* _What you will do_:
If a line in the listing below includes the string "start", pull it out.

* _Data records_:
# # # #
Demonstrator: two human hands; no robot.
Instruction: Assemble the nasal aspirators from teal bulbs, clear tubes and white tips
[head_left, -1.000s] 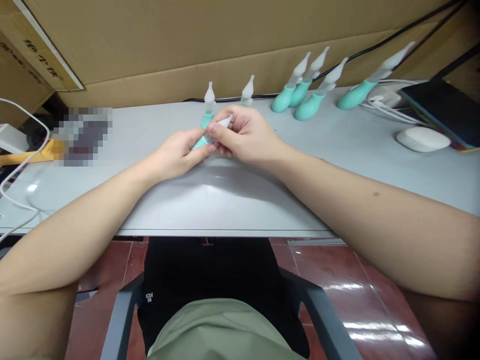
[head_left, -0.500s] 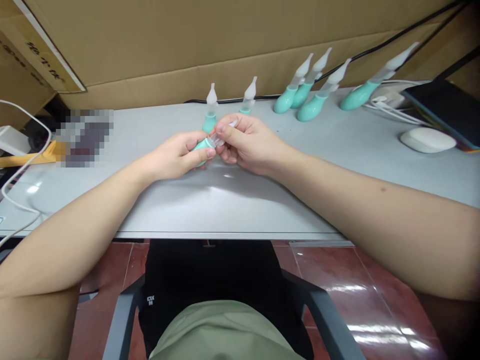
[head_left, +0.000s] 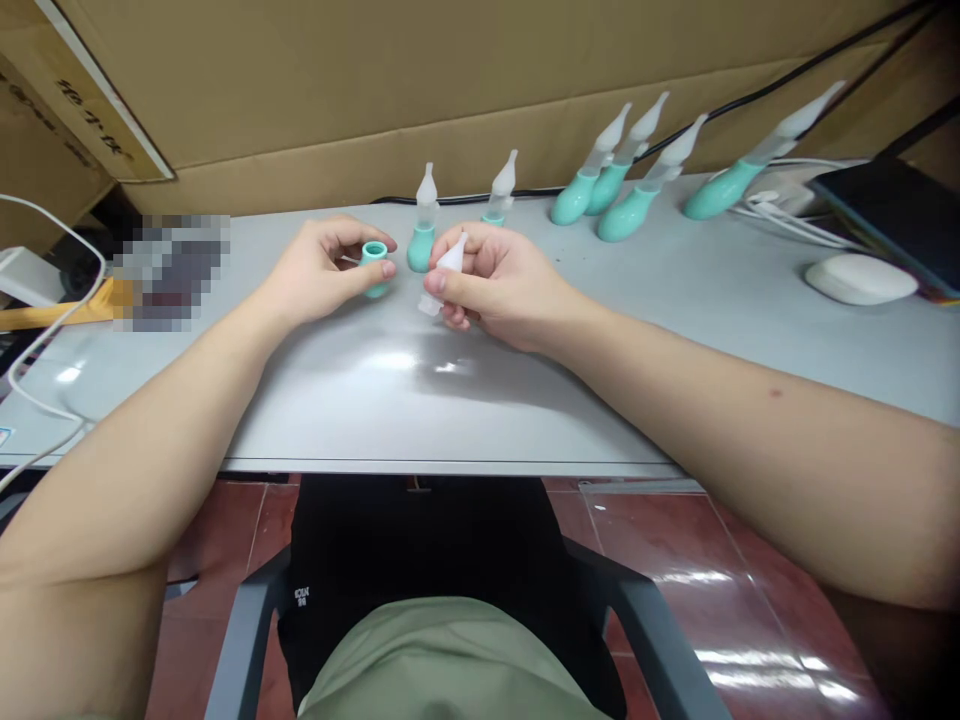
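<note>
Left hand point(head_left: 319, 270) grips teal bulb point(head_left: 374, 266); right hand point(head_left: 491, 285) grips clear tip point(head_left: 445, 270), apart.

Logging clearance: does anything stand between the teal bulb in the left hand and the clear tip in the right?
Possibly: an upright assembled aspirator shows in the gap between the teal bulb in the left hand and the clear tip in the right hand, seemingly a little farther back; depth is unclear.

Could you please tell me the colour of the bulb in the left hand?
The small round bulb is teal; head view.
</note>
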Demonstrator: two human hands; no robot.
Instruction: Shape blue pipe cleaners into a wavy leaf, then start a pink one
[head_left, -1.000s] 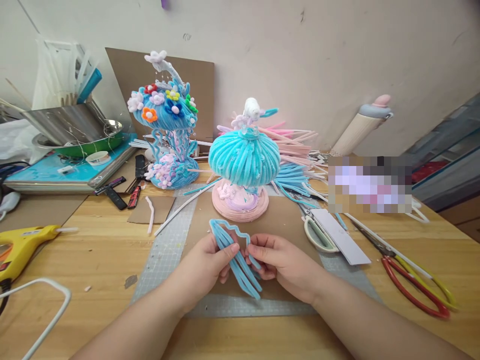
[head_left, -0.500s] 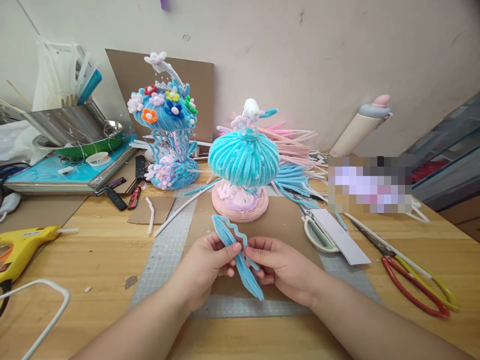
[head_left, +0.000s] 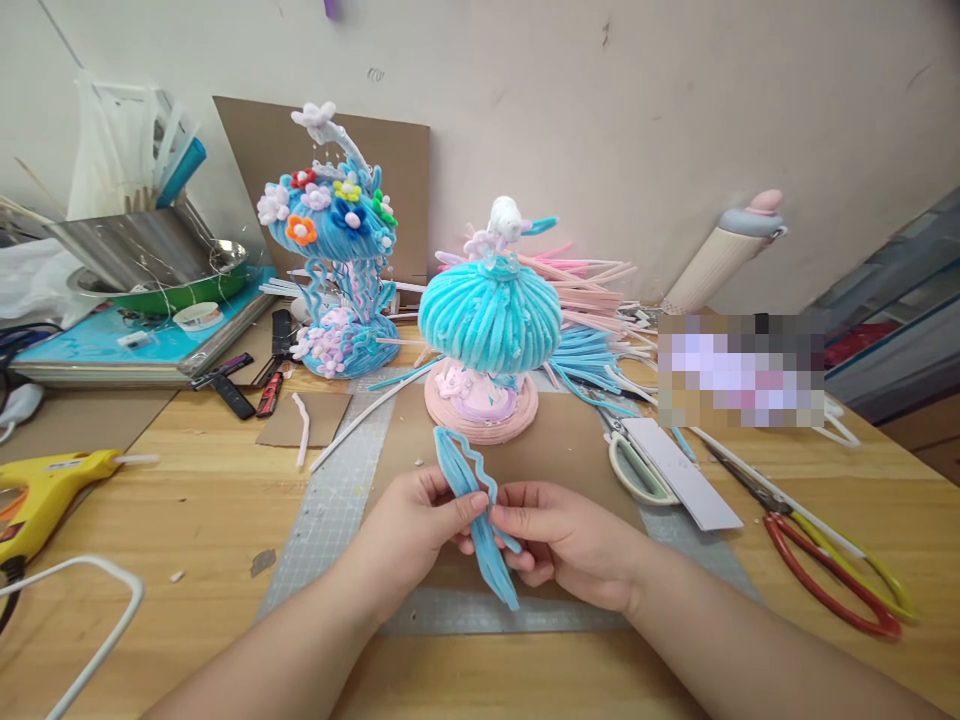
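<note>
A folded bundle of blue pipe cleaners (head_left: pixel 455 478) is pinched between the thumb and fingers of my left hand (head_left: pixel 429 530). One strand is bent into waves, and my right hand (head_left: pixel 546 530) grips it close to the bundle's middle. The bundle slants, its lower end pointing toward me. Just beyond it stands a jellyfish-like pipe-cleaner piece with a turquoise cap (head_left: pixel 491 320) over a round pink base (head_left: pixel 480 425). Brown cardboard (head_left: pixel 592 450) on a grey cutting mat (head_left: pixel 322 530) lies beneath my hands.
A flower-covered blue pipe-cleaner piece (head_left: pixel 330 235) stands at back left. At far left lies a yellow glue gun (head_left: pixel 52 495). Red-and-yellow-handled scissors (head_left: pixel 825 575) and scissors with pale handles (head_left: pixel 637 470) lie to the right. Loose blue pipe cleaners (head_left: pixel 585 358) lie behind the turquoise piece.
The blue bundle has tilted a little more upright, its lower end shifting slightly left. Both hands keep their grip in nearly the same place.
</note>
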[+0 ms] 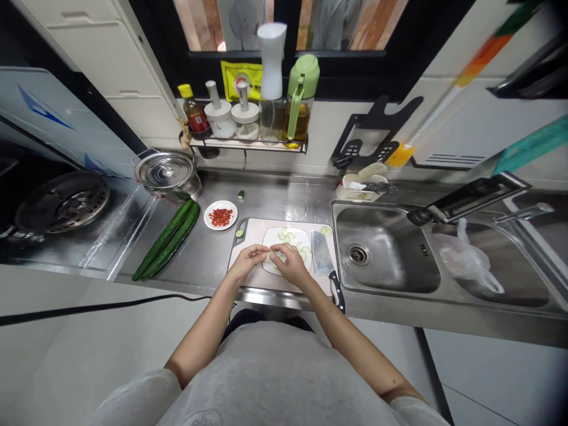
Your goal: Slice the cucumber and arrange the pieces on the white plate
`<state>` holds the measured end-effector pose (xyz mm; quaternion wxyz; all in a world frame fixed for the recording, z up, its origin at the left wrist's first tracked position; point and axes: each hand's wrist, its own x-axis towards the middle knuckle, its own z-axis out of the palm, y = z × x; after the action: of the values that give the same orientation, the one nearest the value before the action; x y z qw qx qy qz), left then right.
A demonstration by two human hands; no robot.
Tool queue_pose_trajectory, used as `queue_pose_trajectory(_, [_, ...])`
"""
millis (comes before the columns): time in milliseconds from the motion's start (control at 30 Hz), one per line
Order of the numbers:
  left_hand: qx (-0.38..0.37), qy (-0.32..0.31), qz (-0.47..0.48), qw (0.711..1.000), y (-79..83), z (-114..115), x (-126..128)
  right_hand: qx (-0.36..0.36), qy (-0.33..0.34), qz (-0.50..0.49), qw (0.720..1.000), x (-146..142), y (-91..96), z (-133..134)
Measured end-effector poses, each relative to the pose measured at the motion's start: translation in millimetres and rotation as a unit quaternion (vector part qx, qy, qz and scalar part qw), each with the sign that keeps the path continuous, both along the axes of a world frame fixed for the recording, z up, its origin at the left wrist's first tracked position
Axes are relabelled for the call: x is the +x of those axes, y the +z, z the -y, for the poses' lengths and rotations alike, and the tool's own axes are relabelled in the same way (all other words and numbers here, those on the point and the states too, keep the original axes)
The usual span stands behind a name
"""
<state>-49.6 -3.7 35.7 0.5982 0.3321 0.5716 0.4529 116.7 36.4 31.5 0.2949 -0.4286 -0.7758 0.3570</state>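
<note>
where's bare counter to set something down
Bare counter lies between the cucumbers and cutting board, in front of the red-filled dish; more between board and wall. The board is crowded: left hand, right hand, plate, slices, knife.

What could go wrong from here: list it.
The knife lies beside the plate, its handle jutting past the front edge of the cutting board; the right hand might catch it. Both hands, the left included, crowd the cucumber slices and could nudge some.
</note>
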Motion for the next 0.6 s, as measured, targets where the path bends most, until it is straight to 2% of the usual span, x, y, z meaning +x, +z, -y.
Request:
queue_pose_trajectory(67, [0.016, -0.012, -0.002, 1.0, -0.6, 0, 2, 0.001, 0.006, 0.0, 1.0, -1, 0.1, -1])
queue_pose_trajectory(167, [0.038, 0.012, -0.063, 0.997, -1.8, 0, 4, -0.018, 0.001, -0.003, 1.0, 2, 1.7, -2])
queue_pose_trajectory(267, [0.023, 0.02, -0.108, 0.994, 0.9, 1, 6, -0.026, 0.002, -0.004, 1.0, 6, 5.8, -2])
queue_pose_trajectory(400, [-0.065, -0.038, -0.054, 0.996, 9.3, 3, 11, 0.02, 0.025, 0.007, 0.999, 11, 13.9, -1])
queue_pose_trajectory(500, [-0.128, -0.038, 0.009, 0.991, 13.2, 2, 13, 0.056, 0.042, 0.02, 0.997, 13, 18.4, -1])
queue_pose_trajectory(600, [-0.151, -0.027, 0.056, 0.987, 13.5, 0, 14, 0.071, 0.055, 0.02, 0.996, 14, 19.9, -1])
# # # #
* _Task answer_:
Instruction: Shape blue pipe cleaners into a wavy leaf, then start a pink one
millis (comes before the columns): time in milliseconds from the motion's start (control at 30 Hz), one per line
Measured end-effector poses, each relative to the pose measured at the motion's start: translation in millimetres and rotation as a unit quaternion (vector part qx, qy, qz and scalar part qw), each with the sign that keeps the path continuous, both along the axes of a world frame fixed for the recording, z up, its origin at the left wrist's first tracked position

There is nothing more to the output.